## WHAT IS NEEDED
Below are entries. Copy exactly the lines running from the line that holds "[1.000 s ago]" to the line that holds "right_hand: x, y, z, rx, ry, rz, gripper", with both ends included.

··· SOURCE MATERIAL ···

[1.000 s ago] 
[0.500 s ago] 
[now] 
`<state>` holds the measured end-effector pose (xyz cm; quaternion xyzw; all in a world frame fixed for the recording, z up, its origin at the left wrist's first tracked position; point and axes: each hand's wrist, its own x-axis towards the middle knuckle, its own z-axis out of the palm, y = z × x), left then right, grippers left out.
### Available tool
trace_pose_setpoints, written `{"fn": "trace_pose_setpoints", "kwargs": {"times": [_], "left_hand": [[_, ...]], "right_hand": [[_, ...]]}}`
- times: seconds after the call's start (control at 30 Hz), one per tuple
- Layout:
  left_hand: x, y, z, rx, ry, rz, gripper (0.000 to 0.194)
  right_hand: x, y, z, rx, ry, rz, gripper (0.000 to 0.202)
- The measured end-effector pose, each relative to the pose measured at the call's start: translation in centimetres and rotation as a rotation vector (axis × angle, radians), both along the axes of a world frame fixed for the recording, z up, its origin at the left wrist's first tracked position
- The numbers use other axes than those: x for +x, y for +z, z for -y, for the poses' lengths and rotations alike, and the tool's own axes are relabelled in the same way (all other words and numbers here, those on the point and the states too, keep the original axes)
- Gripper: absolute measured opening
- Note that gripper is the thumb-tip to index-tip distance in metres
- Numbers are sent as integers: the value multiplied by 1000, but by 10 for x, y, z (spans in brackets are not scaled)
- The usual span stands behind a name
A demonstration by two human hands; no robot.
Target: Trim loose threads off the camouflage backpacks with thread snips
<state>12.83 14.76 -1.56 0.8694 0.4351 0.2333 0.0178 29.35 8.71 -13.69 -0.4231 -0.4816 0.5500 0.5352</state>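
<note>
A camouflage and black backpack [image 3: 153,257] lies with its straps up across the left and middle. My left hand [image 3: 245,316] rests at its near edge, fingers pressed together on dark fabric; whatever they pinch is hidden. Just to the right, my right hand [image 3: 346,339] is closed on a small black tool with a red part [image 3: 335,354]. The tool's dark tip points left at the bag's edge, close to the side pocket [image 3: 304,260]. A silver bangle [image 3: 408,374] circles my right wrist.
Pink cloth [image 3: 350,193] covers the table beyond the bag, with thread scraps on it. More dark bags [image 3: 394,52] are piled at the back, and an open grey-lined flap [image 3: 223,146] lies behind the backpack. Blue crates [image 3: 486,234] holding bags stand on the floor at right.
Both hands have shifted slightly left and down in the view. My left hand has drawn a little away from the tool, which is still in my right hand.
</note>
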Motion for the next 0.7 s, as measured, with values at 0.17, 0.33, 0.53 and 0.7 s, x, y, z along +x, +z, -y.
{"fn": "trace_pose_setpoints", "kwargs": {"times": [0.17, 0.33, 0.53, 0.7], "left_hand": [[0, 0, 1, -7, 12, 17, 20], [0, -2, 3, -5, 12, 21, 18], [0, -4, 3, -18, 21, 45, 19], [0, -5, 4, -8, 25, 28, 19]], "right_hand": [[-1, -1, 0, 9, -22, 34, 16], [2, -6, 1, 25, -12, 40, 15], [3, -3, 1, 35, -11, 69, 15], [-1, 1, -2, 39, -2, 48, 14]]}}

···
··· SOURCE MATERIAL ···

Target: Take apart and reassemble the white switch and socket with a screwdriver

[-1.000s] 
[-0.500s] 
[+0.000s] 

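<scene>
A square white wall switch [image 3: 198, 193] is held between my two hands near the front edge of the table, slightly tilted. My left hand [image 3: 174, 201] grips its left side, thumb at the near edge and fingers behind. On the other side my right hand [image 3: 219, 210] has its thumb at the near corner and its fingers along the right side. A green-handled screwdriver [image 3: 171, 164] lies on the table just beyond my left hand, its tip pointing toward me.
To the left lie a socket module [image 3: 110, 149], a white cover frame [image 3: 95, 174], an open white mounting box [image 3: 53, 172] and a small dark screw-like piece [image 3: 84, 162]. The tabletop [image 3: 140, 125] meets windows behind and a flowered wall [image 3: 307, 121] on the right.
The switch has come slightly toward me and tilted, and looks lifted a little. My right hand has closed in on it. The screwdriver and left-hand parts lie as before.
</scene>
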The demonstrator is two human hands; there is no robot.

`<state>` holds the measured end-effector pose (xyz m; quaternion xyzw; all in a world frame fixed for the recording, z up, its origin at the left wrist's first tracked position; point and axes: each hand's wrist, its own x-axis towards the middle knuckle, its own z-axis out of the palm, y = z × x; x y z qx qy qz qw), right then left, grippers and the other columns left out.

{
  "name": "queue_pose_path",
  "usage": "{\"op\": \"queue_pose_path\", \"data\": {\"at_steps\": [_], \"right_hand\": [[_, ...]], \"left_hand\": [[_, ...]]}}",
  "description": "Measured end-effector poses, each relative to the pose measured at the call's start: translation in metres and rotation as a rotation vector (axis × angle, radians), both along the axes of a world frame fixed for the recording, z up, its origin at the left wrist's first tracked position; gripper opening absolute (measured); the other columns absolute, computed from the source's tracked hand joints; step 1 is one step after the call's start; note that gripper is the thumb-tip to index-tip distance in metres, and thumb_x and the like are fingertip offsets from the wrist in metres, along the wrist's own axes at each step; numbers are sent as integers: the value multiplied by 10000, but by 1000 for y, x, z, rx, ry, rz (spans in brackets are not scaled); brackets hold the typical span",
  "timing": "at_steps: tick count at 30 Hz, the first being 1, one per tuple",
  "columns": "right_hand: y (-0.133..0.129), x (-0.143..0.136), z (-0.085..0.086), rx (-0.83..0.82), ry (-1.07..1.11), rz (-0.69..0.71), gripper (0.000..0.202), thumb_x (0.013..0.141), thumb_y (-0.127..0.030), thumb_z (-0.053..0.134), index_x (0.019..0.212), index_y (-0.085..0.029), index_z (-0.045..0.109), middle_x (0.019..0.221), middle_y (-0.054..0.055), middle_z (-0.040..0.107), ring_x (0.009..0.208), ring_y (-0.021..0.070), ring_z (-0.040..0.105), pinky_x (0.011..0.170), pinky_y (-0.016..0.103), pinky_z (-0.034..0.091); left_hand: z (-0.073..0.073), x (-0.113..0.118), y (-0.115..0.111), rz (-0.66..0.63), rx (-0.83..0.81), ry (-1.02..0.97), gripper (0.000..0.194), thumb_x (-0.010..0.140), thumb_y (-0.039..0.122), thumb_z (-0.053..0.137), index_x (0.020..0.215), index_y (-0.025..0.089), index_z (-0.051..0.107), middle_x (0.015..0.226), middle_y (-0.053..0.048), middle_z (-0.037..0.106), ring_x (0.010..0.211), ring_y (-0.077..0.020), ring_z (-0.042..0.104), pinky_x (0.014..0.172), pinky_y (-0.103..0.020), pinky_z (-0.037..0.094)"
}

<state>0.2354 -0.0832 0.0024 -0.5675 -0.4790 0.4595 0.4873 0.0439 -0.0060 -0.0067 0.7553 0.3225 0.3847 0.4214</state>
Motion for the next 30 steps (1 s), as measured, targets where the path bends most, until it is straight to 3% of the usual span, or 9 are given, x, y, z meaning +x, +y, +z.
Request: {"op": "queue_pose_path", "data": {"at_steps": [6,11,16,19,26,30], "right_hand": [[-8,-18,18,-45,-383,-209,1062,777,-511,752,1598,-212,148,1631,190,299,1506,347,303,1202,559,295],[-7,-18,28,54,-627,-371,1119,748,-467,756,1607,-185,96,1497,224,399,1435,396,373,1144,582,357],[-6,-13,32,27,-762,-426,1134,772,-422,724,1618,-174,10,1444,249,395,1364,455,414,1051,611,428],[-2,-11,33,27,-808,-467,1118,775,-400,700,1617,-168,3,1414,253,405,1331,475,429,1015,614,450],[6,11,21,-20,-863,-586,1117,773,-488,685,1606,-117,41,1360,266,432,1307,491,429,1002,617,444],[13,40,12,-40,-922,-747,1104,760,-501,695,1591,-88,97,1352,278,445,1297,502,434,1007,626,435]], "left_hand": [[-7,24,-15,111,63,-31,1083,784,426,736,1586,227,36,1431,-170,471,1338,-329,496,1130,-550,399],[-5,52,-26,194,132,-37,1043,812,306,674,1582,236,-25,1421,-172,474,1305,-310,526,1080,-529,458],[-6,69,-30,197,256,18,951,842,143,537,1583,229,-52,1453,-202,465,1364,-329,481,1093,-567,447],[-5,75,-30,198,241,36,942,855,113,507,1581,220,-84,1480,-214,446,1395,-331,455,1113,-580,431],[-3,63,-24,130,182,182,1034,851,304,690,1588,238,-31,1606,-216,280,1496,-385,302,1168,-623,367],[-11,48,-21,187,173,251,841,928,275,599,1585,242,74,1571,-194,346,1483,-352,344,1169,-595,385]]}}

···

## ANSWER SECTION
[1.000 s ago] 
[0.500 s ago] 
[now] 
`<state>` holds the measured end-effector pose (xyz cm; quaternion xyzw; all in a world frame fixed for the recording, z up, its origin at the left wrist's first tracked position; point and axes: each hand's wrist, its own x-axis towards the middle knuckle, its own z-axis out of the palm, y = z × x), left then right, grippers left out.
### Available tool
trace_pose_setpoints, written `{"fn": "trace_pose_setpoints", "kwargs": {"times": [_], "left_hand": [[_, ...]], "right_hand": [[_, ...]]}}`
- times: seconds after the call's start (control at 30 Hz), one per tuple
- Layout:
  left_hand: x, y, z, rx, ry, rz, gripper (0.000 to 0.194)
  right_hand: x, y, z, rx, ry, rz, gripper (0.000 to 0.202)

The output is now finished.